| Assignment |
Say, as a bare number, how many lines of the listing contain "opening".

***

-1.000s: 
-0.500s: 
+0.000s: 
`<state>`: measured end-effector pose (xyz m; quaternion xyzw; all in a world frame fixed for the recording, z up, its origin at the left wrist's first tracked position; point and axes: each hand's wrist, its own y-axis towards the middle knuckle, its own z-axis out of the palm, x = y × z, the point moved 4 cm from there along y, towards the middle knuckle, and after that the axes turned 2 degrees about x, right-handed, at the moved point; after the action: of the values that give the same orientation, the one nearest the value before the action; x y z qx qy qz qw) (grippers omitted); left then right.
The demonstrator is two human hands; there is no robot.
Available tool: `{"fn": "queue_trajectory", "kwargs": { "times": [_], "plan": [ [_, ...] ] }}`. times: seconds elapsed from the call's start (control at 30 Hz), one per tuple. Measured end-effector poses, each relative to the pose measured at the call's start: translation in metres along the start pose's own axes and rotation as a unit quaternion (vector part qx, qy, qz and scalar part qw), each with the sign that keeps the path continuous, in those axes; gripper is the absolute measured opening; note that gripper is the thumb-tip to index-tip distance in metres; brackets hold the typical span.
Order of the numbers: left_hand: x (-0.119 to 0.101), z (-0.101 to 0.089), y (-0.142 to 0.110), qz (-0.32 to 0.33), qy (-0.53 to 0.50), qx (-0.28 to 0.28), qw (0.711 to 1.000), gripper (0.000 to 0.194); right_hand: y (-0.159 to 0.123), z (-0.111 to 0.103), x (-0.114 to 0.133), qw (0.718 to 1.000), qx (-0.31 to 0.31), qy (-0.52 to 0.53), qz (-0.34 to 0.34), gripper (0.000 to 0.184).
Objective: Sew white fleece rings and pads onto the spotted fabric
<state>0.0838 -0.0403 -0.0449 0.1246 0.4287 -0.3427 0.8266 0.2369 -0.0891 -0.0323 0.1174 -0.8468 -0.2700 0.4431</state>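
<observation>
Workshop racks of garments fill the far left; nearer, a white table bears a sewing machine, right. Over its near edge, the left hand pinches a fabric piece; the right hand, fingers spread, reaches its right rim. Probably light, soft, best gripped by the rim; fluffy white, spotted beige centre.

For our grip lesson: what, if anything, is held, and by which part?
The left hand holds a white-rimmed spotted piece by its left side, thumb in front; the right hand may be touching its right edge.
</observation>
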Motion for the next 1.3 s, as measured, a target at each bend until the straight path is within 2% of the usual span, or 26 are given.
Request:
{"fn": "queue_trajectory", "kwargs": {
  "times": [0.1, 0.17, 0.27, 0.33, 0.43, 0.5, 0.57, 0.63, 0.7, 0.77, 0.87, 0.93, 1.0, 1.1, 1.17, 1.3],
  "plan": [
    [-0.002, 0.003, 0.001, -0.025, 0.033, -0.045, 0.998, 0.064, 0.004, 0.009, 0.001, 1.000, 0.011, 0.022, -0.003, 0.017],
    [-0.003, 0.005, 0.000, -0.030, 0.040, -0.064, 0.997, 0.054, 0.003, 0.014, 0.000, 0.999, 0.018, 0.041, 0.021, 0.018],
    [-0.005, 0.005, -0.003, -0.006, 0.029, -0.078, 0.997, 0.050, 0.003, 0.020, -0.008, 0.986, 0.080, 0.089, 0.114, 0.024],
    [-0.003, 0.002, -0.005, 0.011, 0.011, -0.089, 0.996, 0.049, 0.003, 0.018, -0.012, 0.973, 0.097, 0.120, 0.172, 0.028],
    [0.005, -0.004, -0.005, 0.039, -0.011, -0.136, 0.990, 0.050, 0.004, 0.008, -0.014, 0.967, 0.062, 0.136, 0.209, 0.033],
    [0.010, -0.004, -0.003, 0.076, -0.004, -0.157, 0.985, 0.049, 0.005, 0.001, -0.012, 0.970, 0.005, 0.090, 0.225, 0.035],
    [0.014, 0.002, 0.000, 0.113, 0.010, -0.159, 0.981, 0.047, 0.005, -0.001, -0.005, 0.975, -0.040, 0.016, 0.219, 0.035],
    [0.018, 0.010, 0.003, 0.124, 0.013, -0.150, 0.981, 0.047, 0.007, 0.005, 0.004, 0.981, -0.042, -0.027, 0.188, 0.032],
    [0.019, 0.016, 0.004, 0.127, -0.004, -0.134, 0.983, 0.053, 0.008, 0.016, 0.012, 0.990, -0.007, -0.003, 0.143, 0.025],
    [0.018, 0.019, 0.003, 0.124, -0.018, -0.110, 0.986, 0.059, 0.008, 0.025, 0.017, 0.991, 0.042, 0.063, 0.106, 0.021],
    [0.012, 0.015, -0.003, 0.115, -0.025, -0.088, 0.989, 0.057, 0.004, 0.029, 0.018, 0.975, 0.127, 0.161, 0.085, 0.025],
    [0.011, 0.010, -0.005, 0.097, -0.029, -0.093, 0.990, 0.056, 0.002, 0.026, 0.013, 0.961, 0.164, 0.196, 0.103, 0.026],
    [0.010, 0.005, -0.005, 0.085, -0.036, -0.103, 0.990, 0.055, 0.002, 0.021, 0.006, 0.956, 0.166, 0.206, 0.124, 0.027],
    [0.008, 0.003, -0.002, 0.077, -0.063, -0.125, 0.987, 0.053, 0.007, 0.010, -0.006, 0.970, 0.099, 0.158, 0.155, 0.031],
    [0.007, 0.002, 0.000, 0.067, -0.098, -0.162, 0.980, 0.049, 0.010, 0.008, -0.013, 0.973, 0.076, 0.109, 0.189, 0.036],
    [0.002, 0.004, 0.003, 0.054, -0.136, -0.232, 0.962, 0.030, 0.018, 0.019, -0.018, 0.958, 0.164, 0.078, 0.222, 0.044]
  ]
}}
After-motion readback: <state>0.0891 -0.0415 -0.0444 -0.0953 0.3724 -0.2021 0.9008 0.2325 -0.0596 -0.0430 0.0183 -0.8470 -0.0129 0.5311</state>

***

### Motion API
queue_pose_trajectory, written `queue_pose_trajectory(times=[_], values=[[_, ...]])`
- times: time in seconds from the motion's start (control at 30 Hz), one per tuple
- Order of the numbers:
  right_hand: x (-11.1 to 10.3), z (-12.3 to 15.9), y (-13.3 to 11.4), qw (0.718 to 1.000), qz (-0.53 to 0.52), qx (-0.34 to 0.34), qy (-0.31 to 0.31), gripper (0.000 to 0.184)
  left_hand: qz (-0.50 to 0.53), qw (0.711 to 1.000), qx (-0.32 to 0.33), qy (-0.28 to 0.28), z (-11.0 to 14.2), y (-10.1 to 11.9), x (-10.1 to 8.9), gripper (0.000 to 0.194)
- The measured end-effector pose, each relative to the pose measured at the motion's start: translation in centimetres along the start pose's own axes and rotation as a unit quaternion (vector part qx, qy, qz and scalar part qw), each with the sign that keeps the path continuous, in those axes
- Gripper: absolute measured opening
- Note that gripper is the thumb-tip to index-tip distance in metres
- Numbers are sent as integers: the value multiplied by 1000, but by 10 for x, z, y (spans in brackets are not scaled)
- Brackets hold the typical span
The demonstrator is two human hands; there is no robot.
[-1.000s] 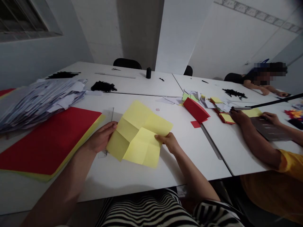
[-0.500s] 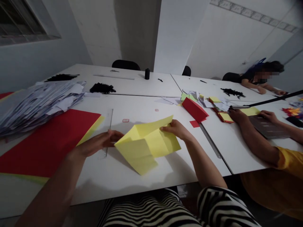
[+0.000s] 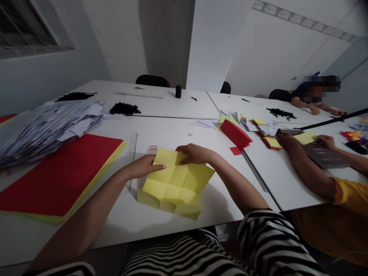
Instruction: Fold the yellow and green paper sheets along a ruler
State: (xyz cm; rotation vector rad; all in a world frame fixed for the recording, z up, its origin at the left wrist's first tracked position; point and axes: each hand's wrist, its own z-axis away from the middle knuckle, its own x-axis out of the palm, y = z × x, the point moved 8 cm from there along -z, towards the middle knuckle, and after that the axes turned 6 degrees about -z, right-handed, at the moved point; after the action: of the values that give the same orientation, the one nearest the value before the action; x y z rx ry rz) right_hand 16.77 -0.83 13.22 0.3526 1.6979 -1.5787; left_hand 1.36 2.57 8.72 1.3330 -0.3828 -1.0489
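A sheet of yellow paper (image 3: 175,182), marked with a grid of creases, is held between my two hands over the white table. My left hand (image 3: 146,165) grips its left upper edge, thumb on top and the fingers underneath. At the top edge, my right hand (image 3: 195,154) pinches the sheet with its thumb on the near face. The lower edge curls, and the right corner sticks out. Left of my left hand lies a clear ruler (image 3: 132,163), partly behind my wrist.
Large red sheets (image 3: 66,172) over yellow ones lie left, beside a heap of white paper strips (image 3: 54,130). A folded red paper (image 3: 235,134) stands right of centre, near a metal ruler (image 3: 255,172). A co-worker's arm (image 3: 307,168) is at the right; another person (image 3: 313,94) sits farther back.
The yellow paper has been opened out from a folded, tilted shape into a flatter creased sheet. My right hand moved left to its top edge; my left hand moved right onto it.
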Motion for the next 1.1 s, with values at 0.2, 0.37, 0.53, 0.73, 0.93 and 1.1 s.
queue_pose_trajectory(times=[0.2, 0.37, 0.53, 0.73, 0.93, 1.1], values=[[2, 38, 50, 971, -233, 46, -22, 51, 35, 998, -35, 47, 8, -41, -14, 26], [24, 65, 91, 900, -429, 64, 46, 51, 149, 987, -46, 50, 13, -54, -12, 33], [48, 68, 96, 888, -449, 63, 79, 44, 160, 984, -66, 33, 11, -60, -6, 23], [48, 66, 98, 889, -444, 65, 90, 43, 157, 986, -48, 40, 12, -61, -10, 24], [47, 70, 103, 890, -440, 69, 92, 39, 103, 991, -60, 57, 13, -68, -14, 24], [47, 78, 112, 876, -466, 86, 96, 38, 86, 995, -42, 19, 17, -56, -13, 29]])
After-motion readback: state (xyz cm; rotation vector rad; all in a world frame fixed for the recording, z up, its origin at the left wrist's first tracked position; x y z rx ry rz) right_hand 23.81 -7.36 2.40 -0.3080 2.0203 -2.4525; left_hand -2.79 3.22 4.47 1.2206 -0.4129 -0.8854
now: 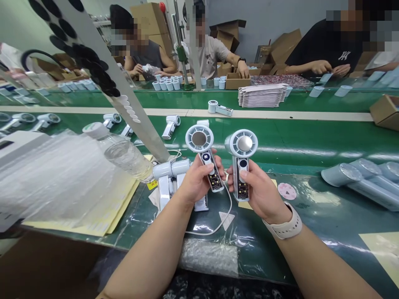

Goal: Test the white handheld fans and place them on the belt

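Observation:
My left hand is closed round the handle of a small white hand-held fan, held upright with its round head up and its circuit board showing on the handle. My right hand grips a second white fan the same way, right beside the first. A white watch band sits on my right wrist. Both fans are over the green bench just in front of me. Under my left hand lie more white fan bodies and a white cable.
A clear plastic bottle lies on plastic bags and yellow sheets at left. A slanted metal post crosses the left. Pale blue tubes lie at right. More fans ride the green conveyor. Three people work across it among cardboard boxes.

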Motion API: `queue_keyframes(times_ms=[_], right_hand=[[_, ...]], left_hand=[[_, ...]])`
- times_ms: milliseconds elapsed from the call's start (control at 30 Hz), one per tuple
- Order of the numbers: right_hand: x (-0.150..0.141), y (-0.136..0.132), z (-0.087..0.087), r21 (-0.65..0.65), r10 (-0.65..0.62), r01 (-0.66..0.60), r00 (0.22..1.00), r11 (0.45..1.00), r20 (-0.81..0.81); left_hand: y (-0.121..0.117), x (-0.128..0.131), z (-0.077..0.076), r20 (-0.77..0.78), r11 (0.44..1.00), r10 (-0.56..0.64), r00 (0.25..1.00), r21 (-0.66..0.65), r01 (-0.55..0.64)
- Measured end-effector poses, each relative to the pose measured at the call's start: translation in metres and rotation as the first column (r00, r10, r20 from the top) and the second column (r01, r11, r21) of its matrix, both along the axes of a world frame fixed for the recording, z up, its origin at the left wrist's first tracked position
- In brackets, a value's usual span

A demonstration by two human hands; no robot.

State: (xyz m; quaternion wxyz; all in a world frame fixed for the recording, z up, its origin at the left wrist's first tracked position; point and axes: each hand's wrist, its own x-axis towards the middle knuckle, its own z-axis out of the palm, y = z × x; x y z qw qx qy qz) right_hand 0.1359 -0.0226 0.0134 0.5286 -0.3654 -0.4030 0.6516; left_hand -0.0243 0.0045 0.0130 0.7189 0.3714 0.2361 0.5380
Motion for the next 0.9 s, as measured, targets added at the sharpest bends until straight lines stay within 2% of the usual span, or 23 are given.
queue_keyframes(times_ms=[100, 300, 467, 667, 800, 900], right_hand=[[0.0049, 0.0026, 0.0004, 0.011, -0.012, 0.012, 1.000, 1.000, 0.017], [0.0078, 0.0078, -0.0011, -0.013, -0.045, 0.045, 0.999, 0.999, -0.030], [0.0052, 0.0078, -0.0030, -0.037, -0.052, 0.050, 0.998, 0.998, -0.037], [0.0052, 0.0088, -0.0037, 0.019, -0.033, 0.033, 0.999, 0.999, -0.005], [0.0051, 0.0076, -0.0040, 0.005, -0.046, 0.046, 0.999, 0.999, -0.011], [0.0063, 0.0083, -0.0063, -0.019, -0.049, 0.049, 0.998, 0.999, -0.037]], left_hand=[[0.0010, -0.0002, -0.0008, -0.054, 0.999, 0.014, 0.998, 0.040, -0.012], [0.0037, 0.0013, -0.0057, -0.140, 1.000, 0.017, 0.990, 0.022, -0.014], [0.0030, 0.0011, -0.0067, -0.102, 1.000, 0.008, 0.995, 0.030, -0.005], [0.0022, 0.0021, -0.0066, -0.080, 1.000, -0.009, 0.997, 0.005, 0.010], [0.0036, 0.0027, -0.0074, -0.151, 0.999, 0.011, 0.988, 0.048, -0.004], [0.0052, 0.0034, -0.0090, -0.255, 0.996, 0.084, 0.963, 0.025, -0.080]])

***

| Answer |
2